The article here claims that the RunPlusMinus methodology is the best single statistic for measuring the on-field player performance of MLB players. Over the course of the 2018 season, play-by-play data was collected and analyzed for all 2430 MLB regular season games. Because RunPlusMinus statistic values are additive, they can be used to measure team performance as well as player performance. This article provides information that includes:

  • A concise summary of the RunPlusMinus methodology
  • Evidence supporting the claim to be the best single statistic
  • Ranking the teams on Batting, Running, Pitching and Fielding (All MLB teams, AL Teams, NL Teams)
  • Updated Expected Run values calculated from 2018 games. (Expected Runs is a foundation of OpenWAR, RunPlusMinus and other respected performance-measuring methodologies.)

The year-end report of player performance can be found here.

RunPlusMinus Methodology

The RunPlusMinus statistic calculates a “better off” value for each player’s involvement in every event in a game.

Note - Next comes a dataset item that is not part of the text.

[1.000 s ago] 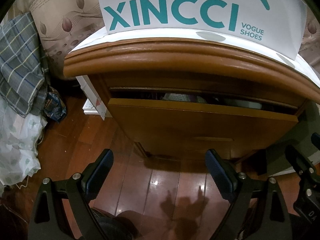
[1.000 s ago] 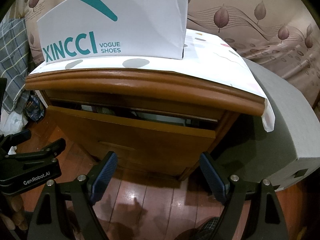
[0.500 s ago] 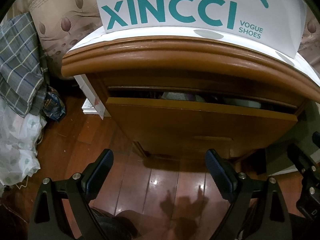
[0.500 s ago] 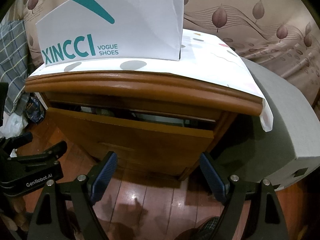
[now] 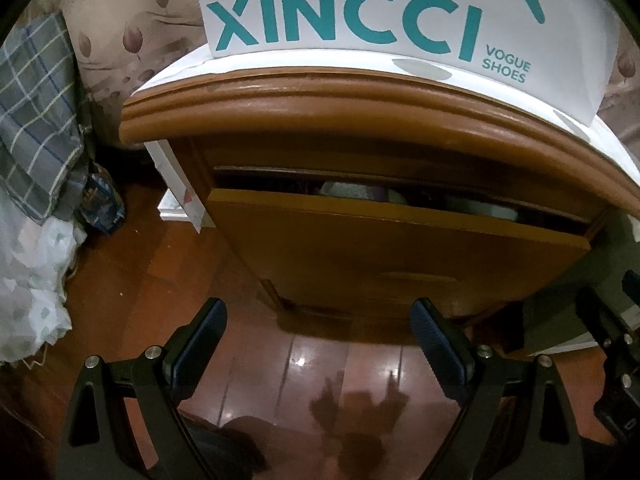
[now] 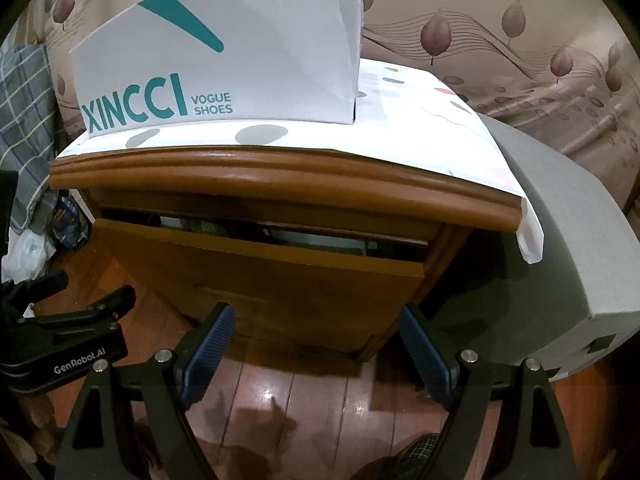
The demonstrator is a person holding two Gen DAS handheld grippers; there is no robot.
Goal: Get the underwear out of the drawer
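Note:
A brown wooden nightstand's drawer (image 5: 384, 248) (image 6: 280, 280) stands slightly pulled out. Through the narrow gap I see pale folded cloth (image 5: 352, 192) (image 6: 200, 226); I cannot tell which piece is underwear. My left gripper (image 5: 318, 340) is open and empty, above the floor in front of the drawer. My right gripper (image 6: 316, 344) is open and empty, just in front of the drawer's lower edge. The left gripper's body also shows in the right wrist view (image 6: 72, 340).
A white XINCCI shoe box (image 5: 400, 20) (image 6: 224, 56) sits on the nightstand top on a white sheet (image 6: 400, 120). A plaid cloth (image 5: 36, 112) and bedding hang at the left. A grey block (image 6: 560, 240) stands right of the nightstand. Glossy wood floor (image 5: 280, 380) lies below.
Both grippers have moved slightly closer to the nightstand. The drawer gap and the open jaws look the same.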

That is the result of each player’s actions makes his team better or worse off. These better off values can be accumulated to give a positive or negative total that measures how much each player’s performance is above or below average. The principles and methods used to calculate RunPlusMinus values satisfy the five CRAZI (see below) properties that are necessary — but not sufficient — to claim the title of best overall performance statistic. These are:

  • Comprehensive: must measure every player’s involvement in every play in every game
  • Run-based: must be measured in runs (the only objective in a game is to score more runs than the opposing team)
  • Additive: team performances must be the sum of player performances
  • Zero-sum: Offense and defense values must be equal and opposite in every play
  • Independent: player performance in each play must be independent of player performance values in preceding plays (This is the reason for using Expected Runs values)

The underlying formula that assigns a performance value to the offense team in every play is:

RPM Value = runs scored + change in potential to score runs

Where the change in potential to score runs = (Expected Runs at the end of the play) minus (Expected Runs at the start of the play).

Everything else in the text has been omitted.